Infer look beyond basic signals like what industry a company is in and what channel the lead comes from to evaluate more abstract, and non-obvious signals. This can include basic business metrics like employee count, revenue, geography, ownership structure, trademarks, and patent filings, as well as software use including marketing platform, payment system corporate structure, CMS, analytics platform, email service, and operating systems. The company then layers in social data like job postings, news coverage, social presence, website traffic, advertising sophistication, ecommerce activity, SEO tags, and spam detection.
All of this data is the analyzed, cleansed, and run through Infer’s predictive algorithms which considers historical data to churn out an “Infer Score” – a zero to 100 figure that reflects a leed’s likelihood to turn into business.
“It took us more than two years to build models that would scale with all these data inputs,” Singh says. “We think of this a little bit like ‘Sales and Marketing 3.0.' We take data that you’re sitting on and doing nothing with – maybe you’re using it to create reports about ‘revenue generated this quarter’ – and we use it to predict which leads will drive profit to your bottom line.”
With this score in hand, Infer’s clients can effectively rank all existing leads as well as all lead sources, optimizing the time of their sales teams around selling to top prospects and the spending of their marketing departments around the generation of new hot leads.
“We enable our clients to instantaneously score the leads coming in from their respective marketing campaigns so that they can decide whether it’s good spend,” Singh says. “Usually it takes months to calculate ROI on marketing and, even then, is fuzzy at best.”
One Infer client testimonial from Webroots claims, "Our top scoring leads convert at 6x the baseline. Infer helps us accurately predict winners." Box similarly reports that, "Infer doubled the conversion rate from our highest volume lead sources and uncovered amazing deals that were stuck in nurture.""Across our customers, our predictive models are scoring up leads performing 100 percent to 600 percent better than existing conversion or win rates," Singh says.

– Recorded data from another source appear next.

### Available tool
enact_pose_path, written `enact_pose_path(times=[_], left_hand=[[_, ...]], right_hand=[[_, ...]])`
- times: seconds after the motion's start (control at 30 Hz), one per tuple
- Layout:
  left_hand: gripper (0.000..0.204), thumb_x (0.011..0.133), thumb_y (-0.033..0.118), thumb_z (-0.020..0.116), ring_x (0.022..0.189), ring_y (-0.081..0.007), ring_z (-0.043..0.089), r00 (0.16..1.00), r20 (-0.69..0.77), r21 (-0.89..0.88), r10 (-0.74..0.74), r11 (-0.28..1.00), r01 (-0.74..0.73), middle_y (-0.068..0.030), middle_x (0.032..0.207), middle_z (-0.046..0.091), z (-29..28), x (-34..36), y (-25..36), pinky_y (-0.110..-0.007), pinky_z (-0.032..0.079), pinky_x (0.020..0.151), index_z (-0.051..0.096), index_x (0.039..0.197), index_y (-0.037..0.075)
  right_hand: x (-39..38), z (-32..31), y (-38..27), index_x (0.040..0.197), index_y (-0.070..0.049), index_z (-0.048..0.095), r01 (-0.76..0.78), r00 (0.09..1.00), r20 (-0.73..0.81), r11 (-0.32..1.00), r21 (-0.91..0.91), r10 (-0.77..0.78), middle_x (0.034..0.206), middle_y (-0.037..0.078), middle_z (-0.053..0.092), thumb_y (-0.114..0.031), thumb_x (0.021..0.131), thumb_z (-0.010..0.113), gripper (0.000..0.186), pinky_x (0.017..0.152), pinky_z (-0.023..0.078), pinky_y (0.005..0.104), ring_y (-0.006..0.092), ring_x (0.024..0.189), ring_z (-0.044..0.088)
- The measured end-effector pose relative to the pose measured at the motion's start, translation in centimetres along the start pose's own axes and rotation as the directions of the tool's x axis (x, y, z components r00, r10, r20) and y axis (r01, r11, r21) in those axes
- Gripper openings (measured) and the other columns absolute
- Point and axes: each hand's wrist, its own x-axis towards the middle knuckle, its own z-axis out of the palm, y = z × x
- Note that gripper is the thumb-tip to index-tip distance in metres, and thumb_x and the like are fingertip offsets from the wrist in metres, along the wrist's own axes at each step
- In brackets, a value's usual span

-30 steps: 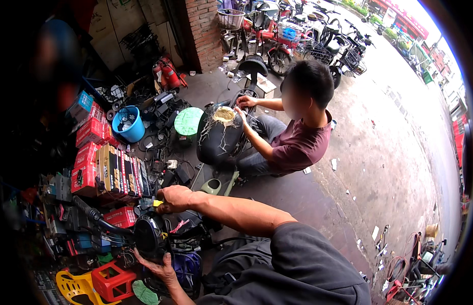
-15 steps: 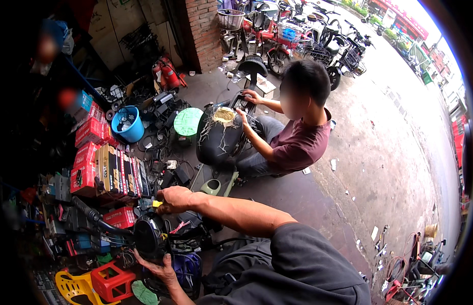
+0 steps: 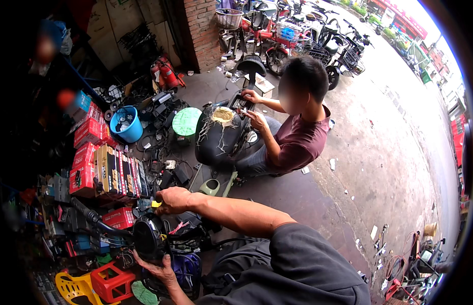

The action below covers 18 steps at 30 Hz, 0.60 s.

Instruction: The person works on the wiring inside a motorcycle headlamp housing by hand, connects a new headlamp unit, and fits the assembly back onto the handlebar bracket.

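Observation:
My left hand (image 3: 162, 272) cups the lower edge of a round black headlight (image 3: 149, 238), thumb and fingers spread around its rim. Thin coloured wires come out beside the housing. Above it, my right hand (image 3: 174, 200) is closed in a fist, with a small yellow piece (image 3: 156, 204) showing at its edge; the rest of what it holds is hidden. A black handlebar (image 3: 99, 218) runs from the headlight toward the upper left. Beneath my left forearm sits a dark purple item (image 3: 188, 267), partly covered.
Across from me a co-worker (image 3: 305, 137) handles a scooter with a torn black seat (image 3: 216, 137). Red boxes (image 3: 84, 170), a blue bucket (image 3: 126, 124), a green-topped stool (image 3: 186, 122), a red stool (image 3: 112, 282) and a yellow plastic seat (image 3: 76, 287) crowd the left side.
The co-worker's nearer hand has lifted off the torn seat and shifted right, toward the scooter's frame. My hands keep their places on the headlight and beside it.

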Motion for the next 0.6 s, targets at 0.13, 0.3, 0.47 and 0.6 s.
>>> enact_pose_path(times=[0.13,0.3,0.47,0.6], left_hand=[[0.098,0.08,0.047,0.073,0.135,-0.0342,0.033,1.0,-0.004,0.02,0.012,1.0,-0.012,-0.022,0.148,0.029,-0.1,0.0,0.0,-0.045,0.024,0.114,0.021,0.15,0.002],[0.096,0.08,0.045,0.073,0.134,-0.033,0.035,1.0,0.004,-0.063,-0.006,0.998,0.006,-0.0213,0.146,0.032,0.1,0.1,-0.1,-0.044,0.025,0.113,0.023,0.149,0.0],[0.096,0.08,0.046,0.073,0.134,-0.0325,0.036,0.999,0.004,-0.04,0.033,0.999,-0.033,-0.0209,0.146,0.034,0.0,0.2,-0.3,-0.044,0.026,0.112,0.024,0.149,0.0],[0.096,0.08,0.046,0.073,0.134,-0.0327,0.035,1.0,0.009,-0.04,0.007,0.999,-0.006,-0.0212,0.146,0.033,0.1,0.2,0.3,-0.044,0.026,0.113,0.024,0.149,0.0]], right_hand=[[0.0,0.1,0.1,0.115,-0.001,0.061,0.012,1.0,-0.026,1.0,-0.01,-0.013,0.111,0.022,0.065,-0.046,0.084,0.068,0.055,0.093,0.048,0.0438,0.0373,0.11,0.06],[0.7,1.0,1.0,0.119,-0.003,0.06,0.063,0.995,-0.073,0.998,-0.028,-0.065,0.105,0.022,0.067,-0.045,0.084,0.068,0.055,0.088,0.049,0.046,0.0387,0.104,0.063],[0.6,0.8,0.8,0.12,-0.003,0.059,0.047,0.998,-0.043,0.998,-0.03,-0.048,0.105,0.022,0.068,-0.044,0.084,0.068,0.056,0.088,0.049,0.0453,0.0379,0.103,0.063],[0.4,0.7,0.8,0.12,-0.003,0.059,0.055,0.998,-0.041,0.998,-0.019,-0.056,0.104,0.021,0.068,-0.044,0.084,0.068,0.055,0.088,0.05,0.0451,0.0376,0.103,0.063]])
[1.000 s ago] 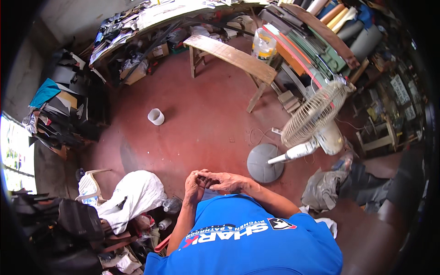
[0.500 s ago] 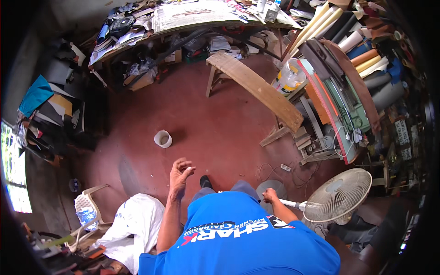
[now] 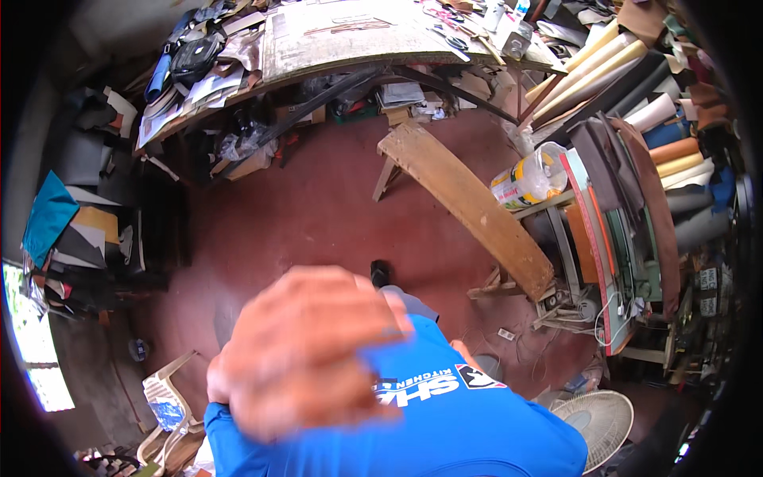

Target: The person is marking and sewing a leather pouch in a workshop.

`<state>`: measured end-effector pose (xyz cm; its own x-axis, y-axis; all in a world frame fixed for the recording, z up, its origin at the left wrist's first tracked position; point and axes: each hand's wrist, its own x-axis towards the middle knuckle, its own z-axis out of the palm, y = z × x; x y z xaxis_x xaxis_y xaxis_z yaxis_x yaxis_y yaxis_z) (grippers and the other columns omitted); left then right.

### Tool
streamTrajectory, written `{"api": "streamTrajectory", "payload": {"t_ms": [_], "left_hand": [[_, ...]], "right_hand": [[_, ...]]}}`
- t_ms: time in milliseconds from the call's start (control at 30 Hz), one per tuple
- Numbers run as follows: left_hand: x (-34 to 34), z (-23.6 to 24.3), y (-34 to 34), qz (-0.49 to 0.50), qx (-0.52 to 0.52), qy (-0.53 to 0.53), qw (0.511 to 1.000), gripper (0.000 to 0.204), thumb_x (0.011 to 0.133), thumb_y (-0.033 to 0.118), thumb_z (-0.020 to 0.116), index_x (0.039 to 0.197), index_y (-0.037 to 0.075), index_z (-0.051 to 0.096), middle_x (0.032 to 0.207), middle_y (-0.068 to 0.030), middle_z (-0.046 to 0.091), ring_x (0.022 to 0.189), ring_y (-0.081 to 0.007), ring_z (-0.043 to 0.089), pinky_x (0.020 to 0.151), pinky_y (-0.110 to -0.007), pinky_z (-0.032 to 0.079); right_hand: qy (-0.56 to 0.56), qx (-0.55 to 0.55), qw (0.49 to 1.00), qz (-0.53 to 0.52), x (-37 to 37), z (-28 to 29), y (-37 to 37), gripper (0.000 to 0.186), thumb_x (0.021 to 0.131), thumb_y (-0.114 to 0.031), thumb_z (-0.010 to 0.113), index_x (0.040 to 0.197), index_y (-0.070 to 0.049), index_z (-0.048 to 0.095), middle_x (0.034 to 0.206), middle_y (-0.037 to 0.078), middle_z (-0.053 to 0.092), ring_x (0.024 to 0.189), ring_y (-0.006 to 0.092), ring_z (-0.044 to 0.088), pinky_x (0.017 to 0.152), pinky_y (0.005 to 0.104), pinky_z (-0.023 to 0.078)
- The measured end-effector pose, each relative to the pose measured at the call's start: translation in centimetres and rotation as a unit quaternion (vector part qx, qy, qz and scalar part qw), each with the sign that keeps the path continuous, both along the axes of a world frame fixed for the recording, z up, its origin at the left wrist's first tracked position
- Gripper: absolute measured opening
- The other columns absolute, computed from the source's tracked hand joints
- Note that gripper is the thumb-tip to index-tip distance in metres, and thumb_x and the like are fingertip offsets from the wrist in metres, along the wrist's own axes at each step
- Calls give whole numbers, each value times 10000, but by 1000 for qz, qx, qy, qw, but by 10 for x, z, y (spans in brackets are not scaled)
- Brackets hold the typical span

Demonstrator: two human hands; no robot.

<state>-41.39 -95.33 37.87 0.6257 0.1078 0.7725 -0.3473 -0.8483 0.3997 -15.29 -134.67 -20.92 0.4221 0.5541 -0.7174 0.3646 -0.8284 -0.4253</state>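
My left hand (image 3: 310,350) is raised close to the camera, in front of the chest of my blue shirt (image 3: 469,421). Motion smears its fingers, so I cannot see whether it grips anything. Only a sliver of my right hand or forearm (image 3: 465,353) shows past the shirt's edge, with its fingers hidden. Beyond the left hand, a dark shoe (image 3: 381,273) of mine stands on the red floor (image 3: 262,215).
Ahead right is a wooden bench (image 3: 469,203). A clear bucket (image 3: 531,176) stands beside a machine table (image 3: 592,246) draped with material. A cluttered worktable (image 3: 326,44) spans the far side. The fan (image 3: 596,429) is low right, a white chair (image 3: 168,401) low left.
My left hand has risen toward the camera and now covers the spot where a white pail stood. The view has shifted: the bench moved right and lower, and the right arm is mostly out of sight.
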Motion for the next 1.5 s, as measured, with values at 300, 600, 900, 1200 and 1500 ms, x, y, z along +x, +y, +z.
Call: {"api": "streamTrajectory", "payload": {"t_ms": [300, 600, 900, 1200, 1500], "left_hand": [[118, 18, 134, 49, 81, -294, 951, 91, 873, 46, 524, 881, -30, 475, 807, -176, 662, 689, -279, 677, 534, -374, 570], [156, 2, 321, 56, -92, -224, 969, 200, 664, 85, 647, 771, -30, 524, 763, -228, 654, 580, -290, 656, 483, -352, 544], [183, 24, 509, -61, -144, -22, 987, 367, 765, 186, 673, 1077, -1, 617, 917, -116, 639, 776, -221, 642, 650, -319, 512], [280, 3, 642, -267, -96, 66, 957, 439, 805, 149, 656, 1221, 29, 581, 992, -120, 628, 838, -221, 648, 721, -329, 522], [355, -278, 771, 317, -136, 413, 843, 514, 832, 174, 665, 1275, -27, 498, 1269, -223, 539, 1186, -400, 499, 1001, -473, 404]], "right_hand": [[-165, 212, 938, 219, 197, 50, 336, 497, 916, -379, 475, 590, -30, 611, 637, 186, 627, 703, 365, 652, 692, 442, 520], [-80, 201, 976, -24, 177, 99, 588, 184, 829, -203, 664, 843, -42, 575, 731, 96, 635, 672, 188, 621, 609, 365, 511], [5, 37, 994, -99, 165, 154, 656, 198, 828, -186, 667, 823, 11, 676, 687, 109, 675, 638, 164, 656, 582, 320, 531], [-142, 275, 938, -156, 273, 200, 842, 327, 918, -278, 606, 737, -7, 583, 563, 67, 561, 544, 142, 554, 531, 318, 447], [-424, 265, 858, 116, 416, 224, 1018, 309, 875, -240, 629, 1087, -19, 586, 1143, 151, 595, 1086, 324, 548, 904, 429, 446]]}}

The other problem infer aims to solve is something called “nurture,” or when sales teams determining that leads are not ready to buy, for whatever reason, and set them aside for future prospecting. By using Infer scores, salespeople can revisit only those leads that are likely to generate meaningful return on time invested.
“What nurture really means is neglect,” Singh says. “Salespeople have a recency bias. We helped one of our customers close their largest deal of the year from their nurture pile.”
Predictive analytics is still a relatively new category, according to Infer’s founder, who says that very few companies are are turning to this type of technology today with relation to their customer data. As the category grows in prominence, Infer is sure to gain competition. But today, it’s largely greenfield territory, and the company’s biggest challenge is simply educating prospective customers about the power of data science.
“In first year, it was us against their existing process [rather than another competitive service],” Singh says. “Typically, companies don’t even do manual, in-house lead scoring, or if they do, it’s with some sort of aspirational formula based on industry and job title. In these cases, we’ll go in and do a bake-off of our solution versus theirs and compare the results.”
Sales and marketing will always be equal parts art and science. But companies like Infer promise to take away much of the guesswork and allow talented people to ply their craft more efficiently.
(* Disclosure: Andreessen Horowitz partners Marc Andreessen, Jeff Jordan, and Chris Dixon are personal investors in PandoDaily.)